£500bn of DB liabilities could benefit from consolidation by 2023

Roughly £500bn of defined benefit liabilities could benefit from consolidation over the next five years, Alan Rubenstein has said.

Speaking at the Barnett Waddingham Annual Pension Conference yesterday, 1 May 2018, Superfund chief executive Rubenstein said that they estimate around £250bn of DB liabilities could benefit in the current market, doubling to £500bn over the next five years.

The former Pension Protection Fund chief executive, who announced the new £500m seeded Superfund in March, said it will be schemes in the middle of the funding spectrum who he expects will be able to capitalise.

He said: “At one end of the spectrum there are some strong schemes for which buyout is a real possibility, but which may just be out of reach, they won’t be interested. At the opposite end there are weaker stressed schemes who would dearly love to shed their DB liabilities, but in the current environment cannot do and until the law changes these are destined for a slow slide into the PPF.

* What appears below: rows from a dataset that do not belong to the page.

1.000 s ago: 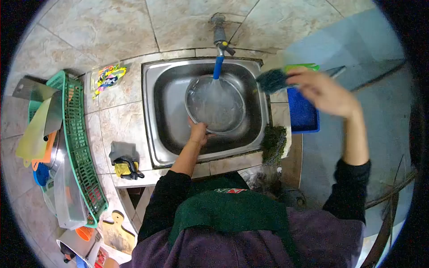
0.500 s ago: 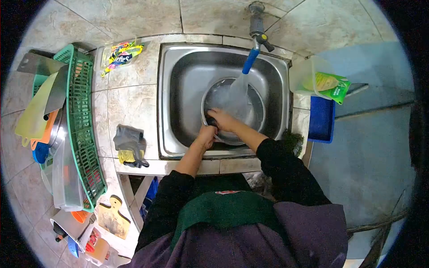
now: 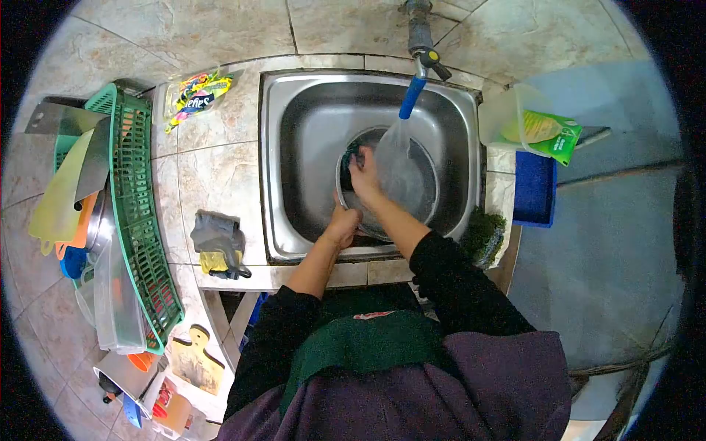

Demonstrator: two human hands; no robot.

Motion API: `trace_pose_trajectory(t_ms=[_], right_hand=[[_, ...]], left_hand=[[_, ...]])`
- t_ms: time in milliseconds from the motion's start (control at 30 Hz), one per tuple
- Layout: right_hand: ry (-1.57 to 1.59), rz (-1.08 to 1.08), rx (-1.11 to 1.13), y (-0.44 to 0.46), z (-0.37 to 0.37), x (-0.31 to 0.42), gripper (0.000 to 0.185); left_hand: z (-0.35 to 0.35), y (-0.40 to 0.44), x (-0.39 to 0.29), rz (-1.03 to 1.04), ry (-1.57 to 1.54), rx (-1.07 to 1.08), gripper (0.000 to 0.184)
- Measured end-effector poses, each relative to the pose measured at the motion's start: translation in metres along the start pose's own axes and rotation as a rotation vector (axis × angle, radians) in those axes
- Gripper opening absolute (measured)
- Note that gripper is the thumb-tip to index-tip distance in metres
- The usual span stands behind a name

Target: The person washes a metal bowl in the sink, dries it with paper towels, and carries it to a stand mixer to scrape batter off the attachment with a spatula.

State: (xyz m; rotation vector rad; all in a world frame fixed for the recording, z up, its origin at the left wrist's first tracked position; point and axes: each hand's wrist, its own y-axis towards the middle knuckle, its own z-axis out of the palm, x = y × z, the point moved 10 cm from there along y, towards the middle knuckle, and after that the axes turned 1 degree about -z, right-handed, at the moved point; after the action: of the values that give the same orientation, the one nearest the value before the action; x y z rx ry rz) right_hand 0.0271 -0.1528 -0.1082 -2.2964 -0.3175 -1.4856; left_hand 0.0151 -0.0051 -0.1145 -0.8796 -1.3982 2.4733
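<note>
The left hand point(image 3: 343, 224) is found at the near left edge of a round bowl point(image 3: 413, 195), its fingers closed about the rim; those beneath it are largely hidden. The left forearm is extended forward and slightly inward from the lower left, its black sleeve point(image 3: 272, 342) ending well short of the wrist.

The right hand point(image 3: 365, 175) is placed above and beyond the left, inside the bowl at its left wall. A dark green scouring pad point(image 3: 354, 149) is gripped in its curled fingers and appears to be pressed against the wall, though contact is partly obscured by the hand. The right forearm is angled across the bowl from the lower right, wrist bent.

The bowl is positioned within the metal sink point(image 3: 268, 169), beneath a blue hose point(image 3: 412, 98) fitted to the tap point(image 3: 421, 62). Water point(image 3: 398, 143) is discharged into it.
</note>
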Motion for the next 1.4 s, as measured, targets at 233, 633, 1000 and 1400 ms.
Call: trace_pose_trajectory(t_ms=[233,633,1000,1400], right_hand=[[0.395,0.274,-0.482,0.046,-0.071,0.034,0.036],[-0.061,0.155,-0.236,0.011,-0.013,0.028,0.061],[-0.095,0.164,0.368,-0.023,0.026,0.019,0.071],[-0.282,0.027,1.182,-0.092,0.012,-0.016,0.045]], left_hand=[[0.003,-0.013,-0.010,0.044,0.150,0.039,0.096],[0.016,-0.012,-0.029,0.087,0.225,0.110,0.084],[0.009,-0.017,-0.052,-0.019,0.294,0.111,0.080],[0.005,-0.007,-0.053,-0.121,-0.052,0.190,0.054]])
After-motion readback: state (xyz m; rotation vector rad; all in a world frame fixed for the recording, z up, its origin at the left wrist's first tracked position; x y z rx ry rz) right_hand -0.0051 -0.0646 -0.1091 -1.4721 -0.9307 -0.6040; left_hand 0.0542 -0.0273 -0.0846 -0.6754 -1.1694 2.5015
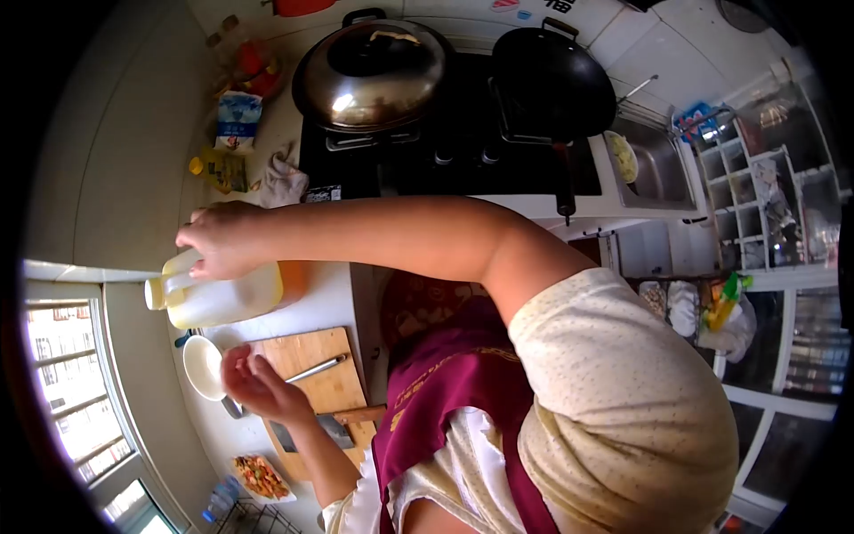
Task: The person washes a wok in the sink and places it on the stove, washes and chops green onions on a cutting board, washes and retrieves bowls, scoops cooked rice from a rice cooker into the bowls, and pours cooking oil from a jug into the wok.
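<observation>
My right hand (222, 238) is closed round the handle of a large pale plastic jug (227, 301) with a yellowish cap, over the left part of the counter. Below it in the view, my left hand (265, 384) has its fingers apart and slightly curled. It is beside a white bowl (204, 368) and overlaps the bowl's rim; whether it touches the rim is unclear. A wooden cutting board (311, 351) lies near this hand, with a metal-handled utensil (320, 367) and a wooden-handled cleaver (334, 431) on it.
The stove (427, 178) holds a lidded pan (382, 76) and a black wok (551, 84). A sink (663, 165) is at the right. A yellow-capped bottle (222, 169), a packet (238, 120) and a cloth (283, 181) stand by the wall. A plate of food (261, 478) is at the lower left.
</observation>
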Tool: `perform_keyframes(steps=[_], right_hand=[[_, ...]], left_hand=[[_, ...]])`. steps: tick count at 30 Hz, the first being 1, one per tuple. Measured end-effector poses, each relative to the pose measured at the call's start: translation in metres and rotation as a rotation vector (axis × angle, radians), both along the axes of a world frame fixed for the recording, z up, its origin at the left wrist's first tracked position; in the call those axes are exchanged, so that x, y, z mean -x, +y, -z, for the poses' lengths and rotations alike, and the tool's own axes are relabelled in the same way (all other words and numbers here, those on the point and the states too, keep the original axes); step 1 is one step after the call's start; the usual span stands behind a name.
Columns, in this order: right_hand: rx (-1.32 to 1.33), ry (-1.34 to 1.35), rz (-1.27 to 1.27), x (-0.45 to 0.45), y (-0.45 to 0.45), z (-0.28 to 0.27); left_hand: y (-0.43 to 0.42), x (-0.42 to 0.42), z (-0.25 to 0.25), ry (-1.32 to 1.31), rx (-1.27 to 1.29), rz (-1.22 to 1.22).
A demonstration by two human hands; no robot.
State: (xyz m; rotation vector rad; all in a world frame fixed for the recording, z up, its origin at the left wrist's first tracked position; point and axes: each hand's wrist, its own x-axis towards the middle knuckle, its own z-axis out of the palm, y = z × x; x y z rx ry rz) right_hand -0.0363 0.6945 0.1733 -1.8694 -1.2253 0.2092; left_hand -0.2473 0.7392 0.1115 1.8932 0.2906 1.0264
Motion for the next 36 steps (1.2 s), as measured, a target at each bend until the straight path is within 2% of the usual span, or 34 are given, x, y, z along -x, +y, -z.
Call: perform_keyframes(steps=[1,2,3,4,5,6,7,8,9,10,11,12,13,14,16,18,20,23,26,28,30,32,36], right_hand=[[-0.112,-0.081,0.055,-0.005,-0.038,0.002],[-0.164,0.013,0.112,-0.013,-0.089,-0.001],[-0.194,0.224,0.209,-0.016,-0.148,-0.008],[-0.220,0.195,0.437,-0.018,-0.207,-0.003],[-0.240,0.171,0.787,-0.017,-0.264,0.000],[-0.205,0.132,1.041,-0.011,-0.324,0.009],[-0.247,0.105,1.245,-0.008,-0.380,0.040],[-0.308,0.194,1.394,-0.001,-0.421,0.062],[-0.368,0.417,1.387,0.009,-0.454,0.088],[-0.395,0.811,1.411,0.018,-0.456,0.081],[-0.311,1.089,1.238,0.018,-0.464,0.083],[-0.505,1.388,0.911,0.009,-0.477,0.115],[-0.536,1.589,0.763,0.006,-0.474,0.104],[-0.453,1.711,0.547,-0.012,-0.488,0.139],[-0.535,1.581,0.696,-0.021,-0.474,0.115],[-0.481,1.553,0.641,-0.025,-0.482,0.100],[-0.583,1.583,0.537,-0.031,-0.494,0.090],[-0.571,1.630,0.473,-0.033,-0.522,0.065],[-0.558,1.608,0.394,-0.028,-0.538,0.082],[-0.650,1.536,0.465,-0.018,-0.532,0.094],[-0.672,1.577,0.438,-0.003,-0.532,0.092],[-0.661,1.567,0.333,0.009,-0.534,0.104],[-0.656,1.486,0.324,0.035,-0.522,0.088]], left_hand=[[-0.030,-0.009,-0.004,0.003,0.055,0.161],[-0.049,-0.015,0.001,0.178,0.061,0.322],[-0.073,-0.024,0.007,0.304,0.218,0.529],[-0.103,-0.039,-0.004,0.468,0.507,0.766],[-0.131,-0.059,0.001,0.520,0.729,0.985],[-0.158,-0.076,0.009,0.601,0.824,1.127],[-0.188,-0.092,0.018,0.705,1.000,1.187],[-0.218,-0.110,0.022,0.816,1.047,1.228],[-0.248,-0.129,0.028,0.898,1.162,1.286],[-0.278,-0.150,0.030,0.999,1.276,1.327],[-0.307,-0.168,0.029,1.045,1.341,1.342],[-0.333,-0.184,0.029,1.091,1.404,1.352],[-0.350,-0.196,0.040,1.093,1.415,1.355],[-0.363,-0.203,0.052,1.100,1.430,1.354],[-0.386,-0.209,0.046,1.034,1.553,1.143],[-0.390,-0.216,0.046,1.081,1.624,1.165],[-0.409,-0.216,0.016,1.004,1.582,1.057],[-0.446,-0.218,-0.027,1.005,1.546,0.973],[-0.461,-0.207,-0.022,1.009,1.474,0.993],[-0.464,-0.193,-0.023,1.014,1.458,0.954],[-0.462,-0.179,-0.015,1.005,1.439,0.962],[-0.461,-0.164,-0.015,1.002,1.420,0.955],[-0.448,-0.138,-0.010,0.975,1.365,0.970]])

“Even allowing for restrictions on size funding level and covenant break, we estimate that today around an eighth, roughly £250bn of DB liabilities could benefit from consolidation.

Even more interestingly our analysis suggests that could double to £500bn over the next five years.”

Discussing regulation around the consolidation of schemes, Rubestein said: “We would expect the consultation to look very much like the master trust regime and feature fit and proper tests, not just for trustees but for any others with significant influence over consolidating a pension.”

Furthermore, a committee of trustees and investors would hold a veto over who could transfer into the new pensions superfund, to safeguard it against unnecessary risks.

Giving evidence in front of the Work and Pensions Committee today, as part of the Committee’s inquiry into the government’s DB white paper, Rubenstein said that he believes the overall size of the DB market to be about £2trn, with around 10 or 15 percent of that being able to benefit from consolidation, “no more”.

He added that within five years the fund had an ambition to build up to £20bn, roughly 1 per cent of the DB universe, and a third of schemes such as the Universities Superannuation Scheme.

Rubenstein added that they hope to have transferred the new schemes by the end of this year.